There are approximately 100,000 to 120,000 Alawites in Lebanon, where they have lived since at least the 16th century. They are recognized as one of the 18 official Lebanese sects, and due to the efforts of an Alawite leader Ali Eid, the Taif Agreement of 1989 gave them two reserved seats in the Parliament. Lebanese Alawites live mostly in the Jabal Mohsen neighbourhood of Tripoli, and in ten villages in the Akkar District, and are mainly represented by the Arab Democratic Party. The Bab al-Tabbaneh–Jabal Mohsen conflict between pro-Syrian Alawites and anti-Syrian Lebanese Sunni Muslims have haunted Tripoli for decades. There is also the Alawite village Ghajar, which is split between south Lebanon and the Israeli-occupied Golan Heights, and has a population of 2000.

===Isma'ilis===
Isma'ilism, or Sevener Shi'ism, is a branch of Shia Islam which emerged in 765 from a disagreement over the succession to Muhammad. Isma'ilis hold that Isma'il ibn Ja'far was the seventh imam, not Musa al-Kadhim as Twelvers believe. Isma'ilism also differs doctrinally from Twelver Shi'ism, having beliefs and practices that are more esoteric and maintaining seven pillars of faith rather than the Twelver uṣūl al-dīn and Ancillaries of the Faith.

Though perhaps somewhat better established in neighbouring Syria, where the faith founded one of its first da'wah outposts in the city of Salamiyah (the supposed resting place of Imam Isma'il) in the eighth century, it has been present in what is now Lebanon for centuries. Early Lebanese Isma'ilism showed perhaps an unusual propensity to foster radical movements within it, particularly in the areas of Wadi al-Taym adjoining the Beqaa valley at the foot of Mount Hermon, and Jabal Shuf in the highlands of Mount Lebanon.

The syncretic beliefs of the Qarmatians, typically classed as an Isma'ili splinter sect with Zoroastrian influences, spread into the area of the Beqaa valley and possibly also Jabal Shuf starting in the 9th century. The group soon became widely vilified in the Islamic world for its armed campaigns across throughout the following decades, which included slaughtering Muslim pilgrims and sacking Mecca and Medina—and Salamiyah. Other Muslim rulers soon acted to crush this powerful heretical movement. In the Levant, the Qarmatians were ordered to be stamped out by the Fatimid Caliphate, themselves Isma'ilis, and from whom the lineage of the Aga Khan, the head of Nizari Isma'ilism, is claimed to descend. The Qarmatian movement in the Levant was largely extinguished by the turn of the millennium.

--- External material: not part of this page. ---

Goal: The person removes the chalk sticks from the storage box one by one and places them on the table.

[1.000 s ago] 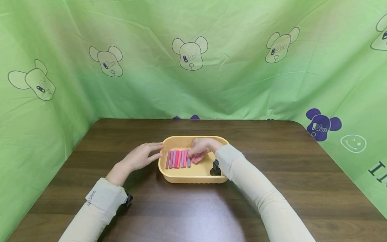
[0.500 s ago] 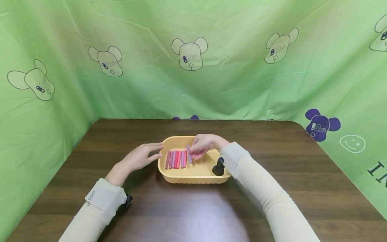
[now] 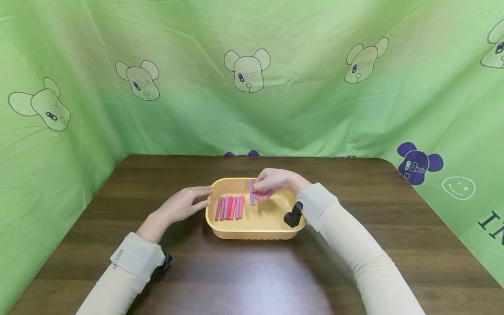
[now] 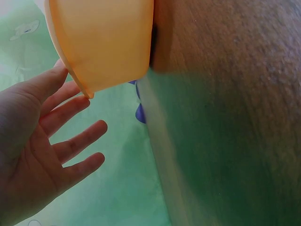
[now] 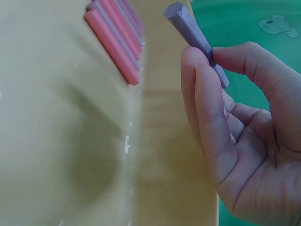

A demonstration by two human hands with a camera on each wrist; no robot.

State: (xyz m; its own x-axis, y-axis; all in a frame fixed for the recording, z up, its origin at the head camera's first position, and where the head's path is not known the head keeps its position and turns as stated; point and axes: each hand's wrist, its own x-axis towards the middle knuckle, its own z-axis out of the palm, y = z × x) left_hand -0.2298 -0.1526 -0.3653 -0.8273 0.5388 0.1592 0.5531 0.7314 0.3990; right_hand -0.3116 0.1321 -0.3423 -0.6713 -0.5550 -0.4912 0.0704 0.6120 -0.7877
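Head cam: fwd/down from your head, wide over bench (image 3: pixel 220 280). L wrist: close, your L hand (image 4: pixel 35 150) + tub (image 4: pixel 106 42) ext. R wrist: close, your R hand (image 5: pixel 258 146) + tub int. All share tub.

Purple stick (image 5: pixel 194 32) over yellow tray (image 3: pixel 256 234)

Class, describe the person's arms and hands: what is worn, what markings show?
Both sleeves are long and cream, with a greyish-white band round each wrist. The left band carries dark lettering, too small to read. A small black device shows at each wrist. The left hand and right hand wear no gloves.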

The semi-divine personality of the Fatimid caliph in Isma'ilism was elevated further in the doctrines of a secretive group which began to venerate the caliph Hakim as the embodiment of tawhid (monotheism). Unsuccessful in the imperial capital of Cairo, they began discreetly proselytising around the year 1017 among certain Arab tribes in the Levant. The Isma'ilis of Wadi al-Taym and Jabal Shuf were among those who converted before the movement was permanently closed off a few decades later to guard against outside prying by mainstream Sunni and Shia Muslims, who often viewed their doctrines as heresy. This deeply esoteric group became known as the Druze, who in belief, practice, and history have long since become distinct from Isma'ilis proper. Druze constitute 5.2% of the modern population of Lebanon and still have a strong demographic presence in their traditional regions within the country to this day.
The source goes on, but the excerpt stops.